## Exercise brief
Give an exact copy of the lines from the beginning of the listing below to the "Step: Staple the" line, inclusive.

- - - - - - -

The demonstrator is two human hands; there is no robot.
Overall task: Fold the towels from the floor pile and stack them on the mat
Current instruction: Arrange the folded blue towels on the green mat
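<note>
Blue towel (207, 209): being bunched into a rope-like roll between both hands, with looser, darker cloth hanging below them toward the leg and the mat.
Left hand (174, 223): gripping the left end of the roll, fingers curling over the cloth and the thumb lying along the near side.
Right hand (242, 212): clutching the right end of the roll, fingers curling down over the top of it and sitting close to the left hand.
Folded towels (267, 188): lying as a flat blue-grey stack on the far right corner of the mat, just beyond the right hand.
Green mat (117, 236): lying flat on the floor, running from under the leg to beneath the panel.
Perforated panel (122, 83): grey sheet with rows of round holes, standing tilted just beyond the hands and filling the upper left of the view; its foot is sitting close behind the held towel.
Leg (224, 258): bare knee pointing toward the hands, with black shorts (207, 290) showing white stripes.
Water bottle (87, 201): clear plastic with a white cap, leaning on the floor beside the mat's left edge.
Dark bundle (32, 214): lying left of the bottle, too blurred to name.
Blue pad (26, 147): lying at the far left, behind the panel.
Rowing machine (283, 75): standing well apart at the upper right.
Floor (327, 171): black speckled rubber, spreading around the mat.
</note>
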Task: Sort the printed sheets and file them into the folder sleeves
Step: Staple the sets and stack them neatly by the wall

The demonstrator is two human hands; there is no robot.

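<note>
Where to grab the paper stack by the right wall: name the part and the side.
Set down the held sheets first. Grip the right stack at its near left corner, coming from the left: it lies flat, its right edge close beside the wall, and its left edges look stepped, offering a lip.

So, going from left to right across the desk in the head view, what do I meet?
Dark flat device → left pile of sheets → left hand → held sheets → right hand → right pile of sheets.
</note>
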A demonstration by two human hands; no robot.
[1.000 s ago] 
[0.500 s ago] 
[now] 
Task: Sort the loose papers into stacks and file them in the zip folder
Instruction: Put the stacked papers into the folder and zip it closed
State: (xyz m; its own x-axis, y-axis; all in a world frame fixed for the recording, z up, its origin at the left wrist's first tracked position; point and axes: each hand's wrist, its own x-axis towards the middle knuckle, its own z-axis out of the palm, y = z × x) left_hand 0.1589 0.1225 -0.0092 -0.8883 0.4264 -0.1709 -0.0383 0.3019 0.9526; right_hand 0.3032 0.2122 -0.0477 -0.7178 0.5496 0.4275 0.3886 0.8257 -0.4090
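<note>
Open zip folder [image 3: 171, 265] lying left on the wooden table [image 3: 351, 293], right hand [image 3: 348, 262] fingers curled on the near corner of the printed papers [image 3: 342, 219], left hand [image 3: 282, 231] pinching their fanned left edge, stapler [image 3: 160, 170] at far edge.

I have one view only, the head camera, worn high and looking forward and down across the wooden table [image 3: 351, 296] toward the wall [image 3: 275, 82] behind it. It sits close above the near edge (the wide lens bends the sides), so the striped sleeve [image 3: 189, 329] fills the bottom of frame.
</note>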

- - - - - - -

## Answer box
The demonstrator is two human hands; there is no robot.
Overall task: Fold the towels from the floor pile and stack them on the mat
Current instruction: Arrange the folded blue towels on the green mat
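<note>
Blue towel (207, 209): being bunched into a rope-like roll between both hands, with looser, darker cloth hanging below them toward the leg and the mat.
Left hand (174, 223): gripping the left end of the roll, fingers curling over the cloth and the thumb lying along the near side.
Right hand (242, 212): clutching the right end of the roll, fingers curling down over the top of it and sitting close to the left hand.
Folded towels (267, 188): lying as a flat blue-grey stack on the far right corner of the mat, just beyond the right hand.
Green mat (117, 236): lying flat on the floor, running from under the leg to beneath the panel.
Perforated panel (122, 83): grey sheet with rows of round holes, standing tilted just beyond the hands and filling the upper left of the view; its foot is sitting close behind the held towel.
Leg (224, 258): bare knee pointing toward the hands, with black shorts (207, 290) showing white stripes.
Water bottle (87, 201): clear plastic with a white cap, leaning on the floor beside the mat's left edge.
Dark bundle (32, 214): lying left of the bottle, too blurred to name.
Blue pad (26, 147): lying at the far left, behind the panel.
Rowing machine (283, 75): standing well apart at the upper right.
Floor (327, 171): black speckled rubber, spreading around the mat.
</note>
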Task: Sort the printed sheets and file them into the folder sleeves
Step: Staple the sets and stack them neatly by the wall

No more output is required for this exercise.